Ingo Buding
- Full name: Ingo Dietmar Buding
- Country (sports): West Germany
- Born: 9 January 1942 Lovrin, Kingdom of Romania
- Died: 10 May 2003 (aged 61) Bandol, France
- Turned pro: 1959 (amateur tour)
- Retired: 1970
- Plays: Right-handed (one-handed backhand)

Singles
- Career record: 38–48

Grand Slam singles results
- Australian Open: 2R (1962)
- French Open: QF (1965)
- Wimbledon: 3R (1965)
- US Open: 2R (1966, 1968)

Other tournaments
- Olympic Games: 2R (1968, demonstration event)

Doubles
- Career record: 13–19

Grand Slam doubles results
- Australian Open: 2R (1962)
- French Open: QF (1968)
- Wimbledon: 2R (1961, 1963, 1967, 1970)

Mixed doubles

Grand Slam mixed doubles results
- Australian Open: QF (1962)
- Wimbledon: 4R (1965)

= Ingo Buding =

German tennis player

Ingo Dietmar Buding (9 January 1942 - 10 May 2003) was a West German tennis player.
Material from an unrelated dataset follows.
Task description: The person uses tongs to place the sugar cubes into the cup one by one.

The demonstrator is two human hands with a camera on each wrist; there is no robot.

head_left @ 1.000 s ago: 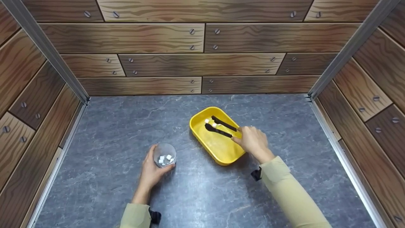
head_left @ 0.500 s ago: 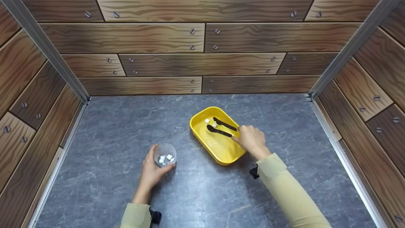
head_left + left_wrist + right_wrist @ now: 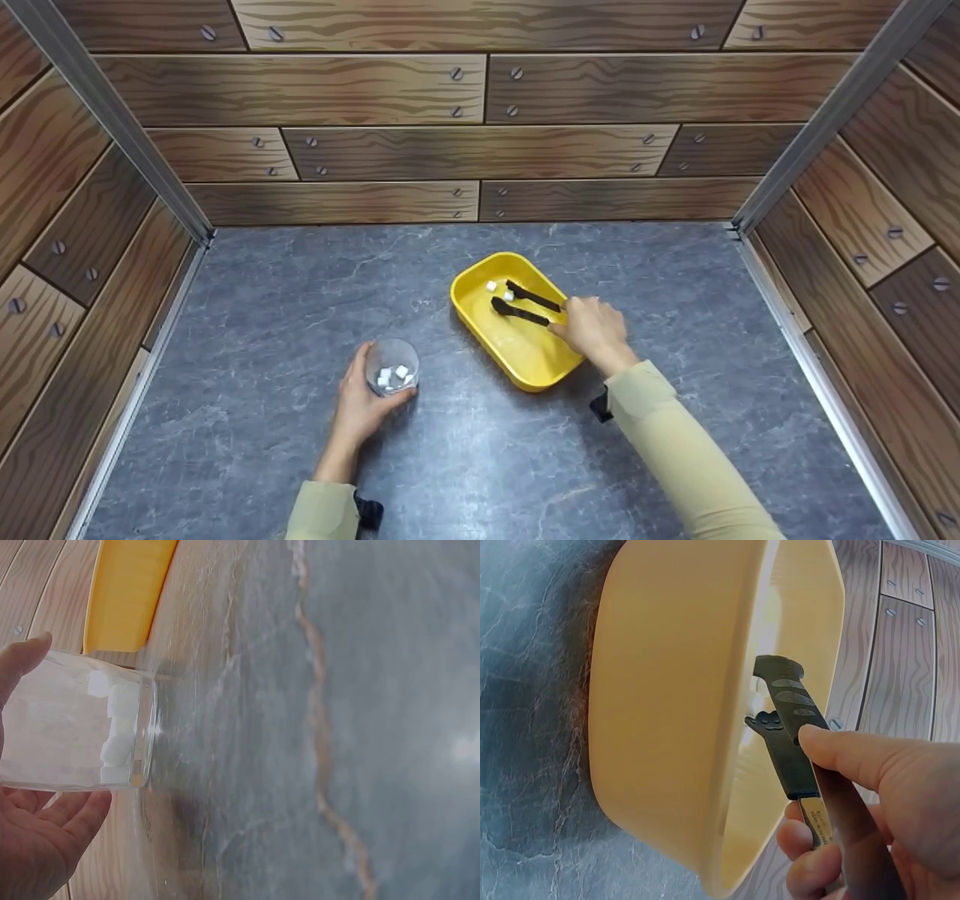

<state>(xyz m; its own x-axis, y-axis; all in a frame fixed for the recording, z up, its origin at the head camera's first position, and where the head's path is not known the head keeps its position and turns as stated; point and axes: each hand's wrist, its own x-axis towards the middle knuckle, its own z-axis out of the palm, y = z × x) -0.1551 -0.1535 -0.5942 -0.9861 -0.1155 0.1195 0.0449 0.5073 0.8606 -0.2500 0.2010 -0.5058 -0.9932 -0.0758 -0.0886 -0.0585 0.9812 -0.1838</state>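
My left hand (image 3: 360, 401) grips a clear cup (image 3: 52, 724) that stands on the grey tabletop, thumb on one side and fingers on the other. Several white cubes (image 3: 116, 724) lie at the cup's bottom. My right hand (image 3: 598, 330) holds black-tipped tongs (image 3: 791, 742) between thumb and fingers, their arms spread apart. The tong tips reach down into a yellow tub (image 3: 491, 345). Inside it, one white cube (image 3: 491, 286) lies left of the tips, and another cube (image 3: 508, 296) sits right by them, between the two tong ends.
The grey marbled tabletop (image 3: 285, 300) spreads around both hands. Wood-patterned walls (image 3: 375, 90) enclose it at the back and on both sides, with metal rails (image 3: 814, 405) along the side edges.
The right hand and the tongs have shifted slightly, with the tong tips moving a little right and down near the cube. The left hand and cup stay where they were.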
His sisters Edda and Ilse were also tennis players.

Buding reached the quarterfinals of Roland Garros in 1965 and won the boys' singles title in 1959 and 1960. At the 1968 Olympics exhibition event, he finished in second place to Rafael Osuna, and reached the second round of the main demonstration event.